Task to complete — Look through the material below for "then". Copy every line that contains it.

Entries provided —
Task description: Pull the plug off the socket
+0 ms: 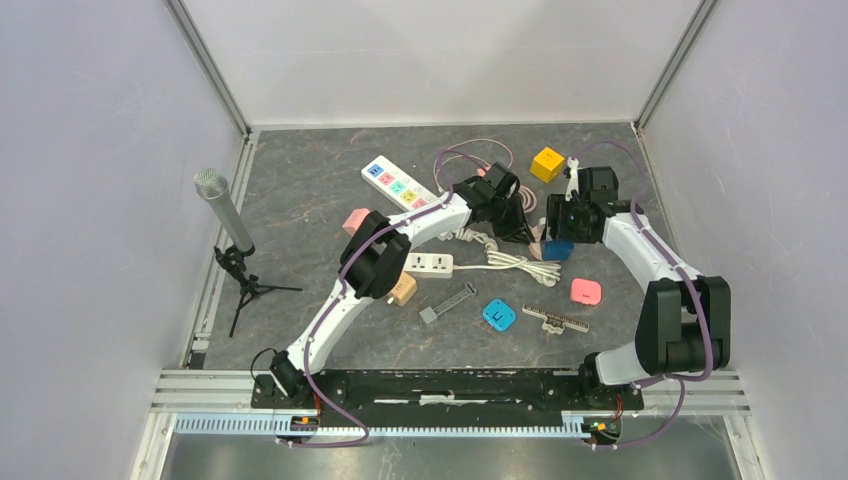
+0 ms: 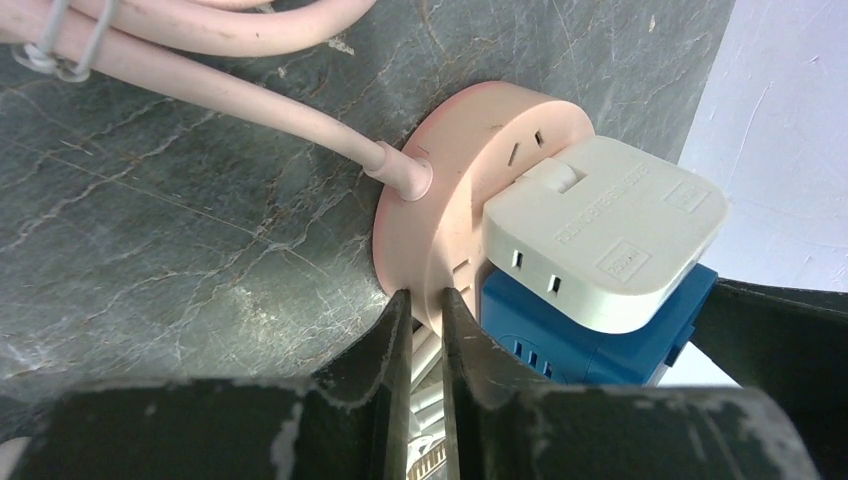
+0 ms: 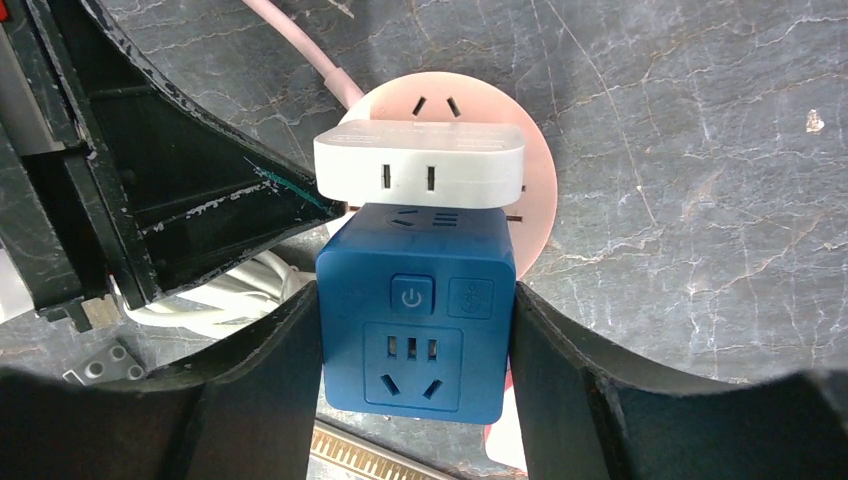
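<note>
Grey marbled bench (image 1: 300, 200): the blue plug (image 3: 415, 250) sits in the pink socket (image 2: 450, 160) at far right, grasped by the right hand (image 3: 415, 320). The left hand (image 2: 425, 310) is clenched on the socket's rim.

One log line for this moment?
left gripper shut on pink socket rim | right gripper shut on blue plug | plug seated, white adapter alongside

My bench (image 3: 700, 150) is dark grey, marbled with thin pale veins. At the centre of my right wrist view sits a deep blue cube plug (image 3: 415, 320). Above it is a white adapter (image 3: 420, 165), and behind both a pale pink round socket (image 3: 490, 100) with a matching pink cable (image 2: 250, 110). My end effector fingers (image 3: 250, 400) are black, scuffed whitish. Overhead, there is a yellow cube (image 1: 547, 163) at upper right and a cyan block (image 1: 498, 314) at lower centre.
</note>
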Robot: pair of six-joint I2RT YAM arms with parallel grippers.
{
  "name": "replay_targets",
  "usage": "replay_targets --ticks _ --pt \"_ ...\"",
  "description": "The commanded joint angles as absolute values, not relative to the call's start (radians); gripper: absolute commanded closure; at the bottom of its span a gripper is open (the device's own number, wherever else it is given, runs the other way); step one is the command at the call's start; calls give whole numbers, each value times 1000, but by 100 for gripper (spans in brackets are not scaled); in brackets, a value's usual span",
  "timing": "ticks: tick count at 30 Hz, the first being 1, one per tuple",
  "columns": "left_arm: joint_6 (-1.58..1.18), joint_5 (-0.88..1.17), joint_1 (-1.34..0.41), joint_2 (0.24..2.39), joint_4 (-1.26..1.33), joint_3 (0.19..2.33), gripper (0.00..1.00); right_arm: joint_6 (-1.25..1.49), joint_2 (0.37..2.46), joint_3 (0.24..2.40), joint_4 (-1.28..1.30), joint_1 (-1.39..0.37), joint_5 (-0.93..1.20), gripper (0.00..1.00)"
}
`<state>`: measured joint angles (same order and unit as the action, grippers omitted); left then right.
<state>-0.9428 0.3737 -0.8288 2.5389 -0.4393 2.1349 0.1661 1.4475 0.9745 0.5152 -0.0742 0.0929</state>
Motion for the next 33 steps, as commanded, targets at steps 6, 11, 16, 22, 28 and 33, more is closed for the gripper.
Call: replay_targets --ticks 6,11,16,22,28,33 --pt "-874 302 -857 2637 -566 2129 87 164 1419 996 423 -204 131 100" --pt "-871 295 -859 2637 -575 2129 87 114 1381 1013 434 -169 173 100" --pt "-873 292 -862 2637 -576 2131 87 220 1379 970 352 -43 455 100" --pt "-880 296 -862 2644 -576 2138 87 174 1404 968 375 -201 266 100" --pt "-877 299 -864 2646 -590 2140 87 204 1363 955 329 -122 406 100" --pt "-881 301 -865 2648 -591 2133 87 299 1360 947 245 -30 622 100"
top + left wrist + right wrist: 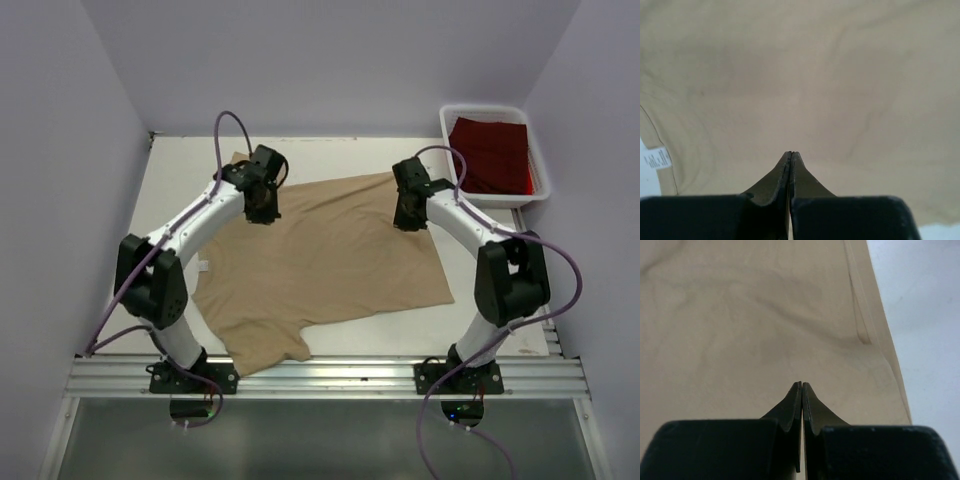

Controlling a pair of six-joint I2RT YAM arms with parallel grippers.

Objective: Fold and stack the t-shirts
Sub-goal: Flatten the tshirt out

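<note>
Tan shirt (330, 255) lies spread and rumpled on the white worktop (180, 180) between the arms; red shirt (495, 150) sits in the bin (483, 108), far right corner. Left fingers (791, 154) and right fingers (801, 385) both pressed together low over the tan cloth, any pinch unclear. Neck label (657, 159) partly cut off; pale walls (330, 60) around.

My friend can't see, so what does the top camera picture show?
A tan t-shirt lies spread out, unfolded, on a white table. The left gripper and right gripper hang over its far part. A dark red t-shirt sits in a white bin, far right.
</note>
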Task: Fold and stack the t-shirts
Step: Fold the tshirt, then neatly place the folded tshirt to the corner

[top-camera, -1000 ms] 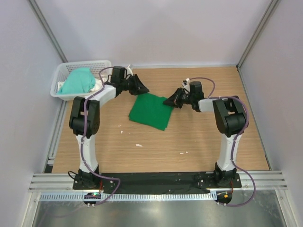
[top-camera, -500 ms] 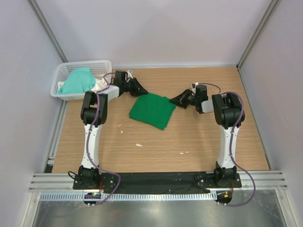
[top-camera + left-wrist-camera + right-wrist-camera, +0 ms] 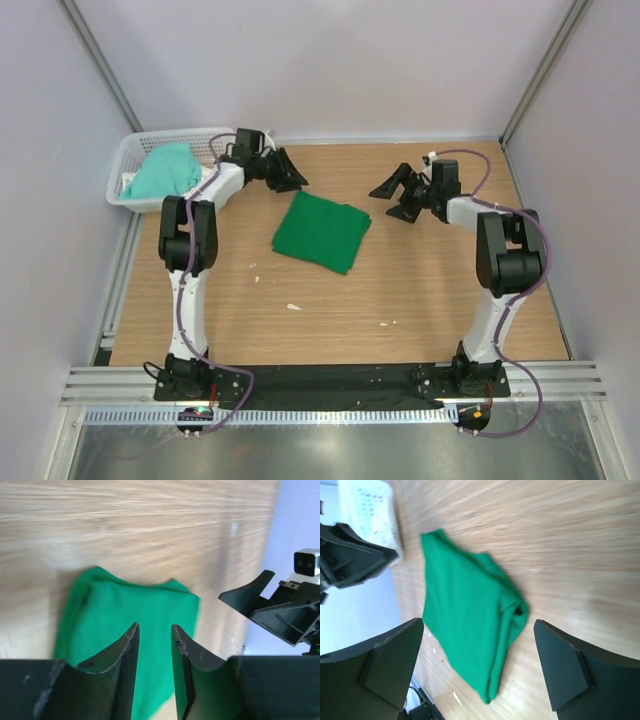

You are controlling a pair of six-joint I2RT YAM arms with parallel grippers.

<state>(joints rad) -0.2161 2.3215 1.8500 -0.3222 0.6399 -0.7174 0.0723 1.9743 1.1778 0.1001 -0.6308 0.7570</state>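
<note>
I am holding my left gripper (image 3: 154,630) at the upper left of the overhead view, right of the white basket (image 3: 180,135). Its fingers are sitting narrow, with a slim gap gripping nothing. My right gripper (image 3: 477,625) is hanging at upper centre-right, spread wide and empty. The emerald t-shirt (image 3: 322,232) is lying folded on the wooden table (image 3: 420,290) at the frame's centre, apart from both grippers — the mint t-shirt (image 3: 165,172) is lying bunched in the basket.
</note>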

Task response —
`<state>`: measured joint angles (same order and unit as the action, grippers omitted); left then right.
Step: Fold the tshirt, then neatly place the folded tshirt to the corner

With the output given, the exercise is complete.